Claro que nao é compreensivel que exista esta dualidade de tratamento em eventos inseridos numa mesma iniciativa. É troglodita e so revela o parolismo intelectual que neste momento grassa na Universidade do Minho a varios niveis. recordo ainda que o salão medieval não é da Universidade do Minho... este edificio não foi comprado pela Universidade, foi apenas e só cedido. Mesmo que o fosse foi recorrendo a fundos e dinheiros publicos ou seja de todos nos. A Um esta cada vez mais imbuida no espirito quero posso e mando, é pena porque um dia pode lhes sair o tiro pela culatra. É acima de tudo triste por ter estudado nesta instituições e desde há varios anos ter inclusivamente vergonha de dizer que aqui estudei... estes casos so aumentam isso... A Jovemcoop e outras associaçoes sem fins lucrativos devem ter acesso a espaços publicos ( e nao nao sao privados... e nao Ricardo eles não pagam manjutençao , pagamos todos nos, pq ainda sao uma instituição dependente do estado) para programas de indiscutivel mais vaila para as populações locais. É esta mentalidade tacanha da UM e posso dizer de grande parte das instituições bracarense que impede o crescimento cultural desta cidade que esta a anos luz de Guimaraes, por exemplo, ou ate de famalicão. Só assim se explica por exemplo a ascenção,/queda/ ascenção do Rui madeira por exemplo nos destinos do TC. Nos tempos em que esteve afastado Braga cresceu culturalmente... mas o medo deste cresscimento foi tao grande que novamente se coloca RM à frente ....

Anónimo disse...

Mas que confusão...Continuo sem perceber, mesmo após o esclarecimento da CEJ.Basicamente assumem que os 25% que a UM detem na CEJ são no fundo mais que suficientes para ter uma posição vinculativa aos 75% restantes.Este esclarecimento deveria ser convertido isso sim num pedido de esclarecimentos à UM.Mas esta situação é da responsabilidade da fundação bracara augusta, que tem uma visão distorcida do que é importante ou não nas suas actividades.Se fosse para colocar uns " caixotes" no salão medieval, ou realizar um torneio de futebol garantidamente que se conseguiria a sala sem pagar os 3000 euros.A CEJ em Braga não poderia deixar de ter estas situações, afinal é por causa das mesmas que Braga continua a padecer de pequenez e nunca poderá engrandecer-se.

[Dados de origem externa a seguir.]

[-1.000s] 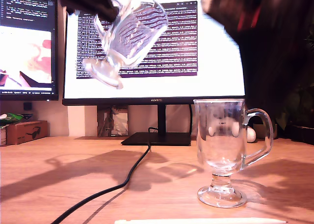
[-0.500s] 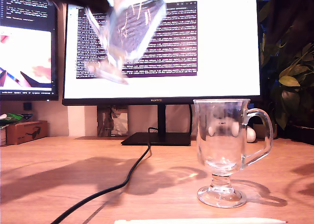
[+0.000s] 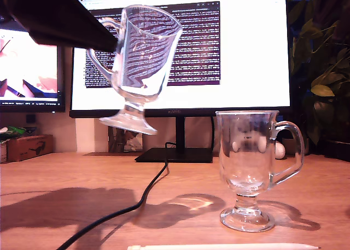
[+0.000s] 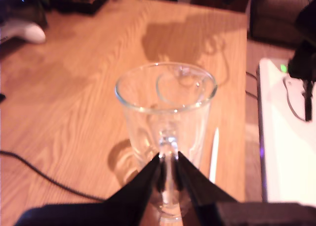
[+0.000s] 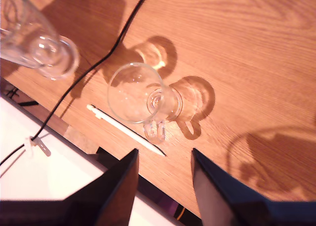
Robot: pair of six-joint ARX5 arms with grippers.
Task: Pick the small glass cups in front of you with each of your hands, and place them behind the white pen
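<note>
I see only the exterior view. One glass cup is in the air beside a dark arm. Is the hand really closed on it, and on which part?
Observer: Yes. The first hand is shut on the raised cup, with its fingers pinching the loop handle.
Operator: I do not see the other hand at all.
Observer: The second hand is open and empty, high above the standing cup.
Operator: And the white pen? I see only a strip.
Observer: The white pen lies close beside the standing cup, on its handle's side. I cannot tell if they touch.
</note>
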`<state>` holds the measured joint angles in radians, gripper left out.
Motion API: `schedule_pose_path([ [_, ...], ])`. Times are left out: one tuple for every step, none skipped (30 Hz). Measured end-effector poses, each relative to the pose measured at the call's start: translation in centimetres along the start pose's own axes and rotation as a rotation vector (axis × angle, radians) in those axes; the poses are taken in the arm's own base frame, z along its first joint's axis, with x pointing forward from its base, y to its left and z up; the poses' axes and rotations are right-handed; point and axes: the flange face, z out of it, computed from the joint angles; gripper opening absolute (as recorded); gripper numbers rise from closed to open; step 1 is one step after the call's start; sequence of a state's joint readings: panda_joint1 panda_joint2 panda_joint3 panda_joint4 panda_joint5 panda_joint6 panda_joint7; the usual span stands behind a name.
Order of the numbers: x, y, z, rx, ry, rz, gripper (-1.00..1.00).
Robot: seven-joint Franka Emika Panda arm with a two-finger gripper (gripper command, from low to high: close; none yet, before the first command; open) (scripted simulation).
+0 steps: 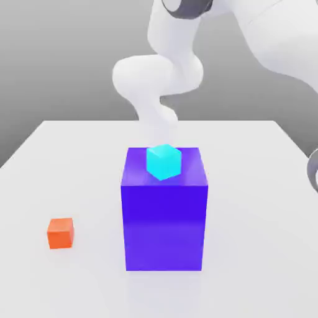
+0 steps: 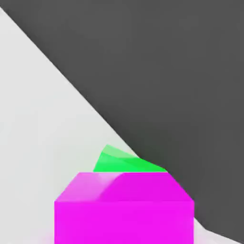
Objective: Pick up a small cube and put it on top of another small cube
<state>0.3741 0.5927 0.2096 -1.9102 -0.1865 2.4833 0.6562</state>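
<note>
Risks we saw around the pink cube near the desk edge

The desk (image 1: 261,205) ended close behind the work spot in the hand view, so we judged that a nudged cube could slide off it. The arm (image 1: 158,81) reached down behind the big blue-violet block (image 1: 164,230), and a careless sweep there could have struck the block and shaken off the cyan cube (image 1: 163,161) resting on its top. The small magenta-pink cube (image 2: 124,209) sat on the desk right in front of the hand camera, with a green piece (image 2: 124,162) just behind it. An off-centre approach might have pushed one into the other. The orange cube (image 1: 61,233) lay well apart, out of harm's way. We could not tell whether the claw was released or clenched.
</note>
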Motion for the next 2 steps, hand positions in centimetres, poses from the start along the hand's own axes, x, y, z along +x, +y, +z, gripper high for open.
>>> schedule_pose_path([
  [0.00,0.00,0.00,0.000,0.000,0.000,1.00],
  [0.00,0.00,0.00,0.000,0.000,0.000,1.00],
])
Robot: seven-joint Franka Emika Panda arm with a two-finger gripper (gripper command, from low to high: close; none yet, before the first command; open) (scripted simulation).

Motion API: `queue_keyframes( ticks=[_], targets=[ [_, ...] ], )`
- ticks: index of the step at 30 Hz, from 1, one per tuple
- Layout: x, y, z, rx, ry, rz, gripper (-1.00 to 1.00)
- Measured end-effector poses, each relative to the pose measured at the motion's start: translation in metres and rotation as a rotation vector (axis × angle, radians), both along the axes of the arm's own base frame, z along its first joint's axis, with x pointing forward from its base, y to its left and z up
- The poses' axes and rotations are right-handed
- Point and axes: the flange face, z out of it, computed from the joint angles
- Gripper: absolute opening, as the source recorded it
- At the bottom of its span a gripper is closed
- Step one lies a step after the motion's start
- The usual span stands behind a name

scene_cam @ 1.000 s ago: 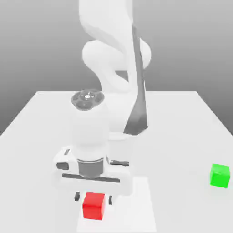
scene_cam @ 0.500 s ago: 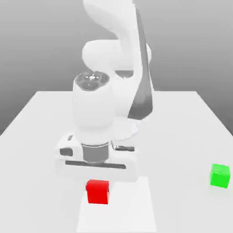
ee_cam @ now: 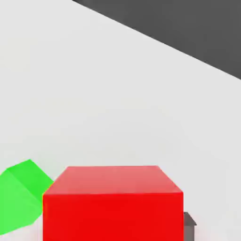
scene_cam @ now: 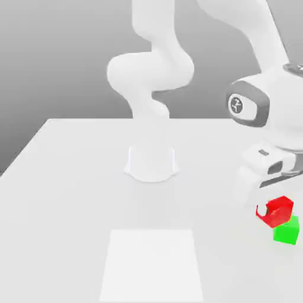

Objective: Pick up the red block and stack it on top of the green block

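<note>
No readable text, number or brand anywhere; the arm (scene_cam: 260,106) bears only a small round emblem, too small to read.

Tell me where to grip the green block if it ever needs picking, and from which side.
Take the green block from straight above, fingers on two opposite vertical faces. It is a plain cube resting flat on the table, so its faces are parallel and nothing crowds its sides. For now the red block, held in the hand, hangs close over it, blocking that approach.
</note>
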Motion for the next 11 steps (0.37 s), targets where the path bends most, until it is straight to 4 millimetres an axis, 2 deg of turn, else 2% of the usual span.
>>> queue_keyframes(
  ticks=[1,2,7,8,11],
  targets=[
    [-0.016,0.016,0.002,-0.002,-0.002,0.040,-1.00],
    [-0.019,0.021,-0.001,-0.003,-0.004,0.047,-1.00],
    [-0.020,0.024,-0.046,-0.004,-0.007,0.046,-1.00],
    [-0.021,0.023,-0.056,-0.004,-0.006,0.047,1.00],
    [-0.021,0.023,-0.056,-0.004,-0.006,0.047,1.00]
  ],
)
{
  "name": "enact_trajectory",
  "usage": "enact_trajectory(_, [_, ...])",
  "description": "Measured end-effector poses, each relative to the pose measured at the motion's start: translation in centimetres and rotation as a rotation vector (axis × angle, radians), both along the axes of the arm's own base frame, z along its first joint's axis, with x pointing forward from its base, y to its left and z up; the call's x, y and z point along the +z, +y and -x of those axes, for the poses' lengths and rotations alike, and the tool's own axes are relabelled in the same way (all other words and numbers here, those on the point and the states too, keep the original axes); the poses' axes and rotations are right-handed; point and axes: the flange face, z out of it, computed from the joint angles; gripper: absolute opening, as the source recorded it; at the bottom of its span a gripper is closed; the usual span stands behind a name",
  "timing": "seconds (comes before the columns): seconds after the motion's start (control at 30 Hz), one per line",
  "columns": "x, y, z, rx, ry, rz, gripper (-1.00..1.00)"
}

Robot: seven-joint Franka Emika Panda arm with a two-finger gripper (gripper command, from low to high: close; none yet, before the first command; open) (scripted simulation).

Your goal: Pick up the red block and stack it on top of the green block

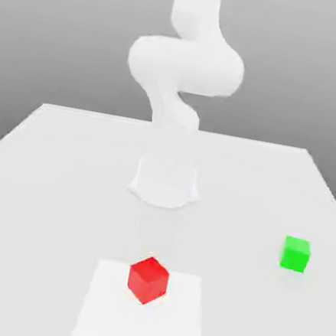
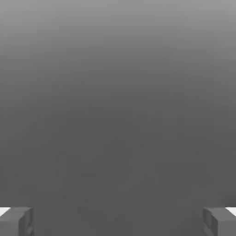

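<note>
My two-finger pincer [image 2: 118, 222] stands wide, with nothing between its fingers; I judge that this is the right readiness for a cube which must be taken from both sides. The hand view gives me a plain grey background and neither cube, so I think that my hand is not yet aimed at the work. My smooth white jointed arm [image 1: 186, 65] rises from its base above the pale, flat counter [image 1: 55, 206], and this leaves free room over the cubes.

The small bright red matte cube [image 1: 148, 280] rests on the white rectangular patch [image 1: 138, 333], near its far edge, in front of my base. It is turned so that one upright edge faces the exterior view. For this reason I should turn my pincer to match two opposite faces; if I close across the corners, the cube may twist or slip.

The small bright green matte cube [image 1: 295, 254] sits on the counter, well apart from the red one, toward the exterior view's right. Its top is bare, and so it can serve as the support. The red cube seems a little larger, therefore I would need to set it down centred and level, and only then release it.
</note>
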Motion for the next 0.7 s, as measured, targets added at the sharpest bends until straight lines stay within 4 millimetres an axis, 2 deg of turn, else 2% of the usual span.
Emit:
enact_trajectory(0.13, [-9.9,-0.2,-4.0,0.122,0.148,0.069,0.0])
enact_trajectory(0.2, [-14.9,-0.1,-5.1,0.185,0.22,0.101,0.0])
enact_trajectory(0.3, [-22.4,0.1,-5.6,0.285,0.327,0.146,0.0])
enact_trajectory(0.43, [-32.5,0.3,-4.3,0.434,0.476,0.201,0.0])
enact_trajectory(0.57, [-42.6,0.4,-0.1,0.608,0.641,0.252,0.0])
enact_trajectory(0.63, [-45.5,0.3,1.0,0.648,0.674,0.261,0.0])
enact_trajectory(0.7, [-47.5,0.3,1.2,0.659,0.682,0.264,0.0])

Ricardo JovemCoop disse...

Em suma, chegamos à conclusão que há discrepância nas decisões, porque há discrepância nas actuações.
Debaixo do Chapéu das actividades da BragaCEJ estão associações que devem ter o mesmo tratamento e igualdade de oportunidades. Se há um discriminação a uma associação, a BragaCEJ devia condenar essa actuação e recusar fazer espectáculos em sítios onde essa mesma BragaCEJ não foi bem recebida nem desejada.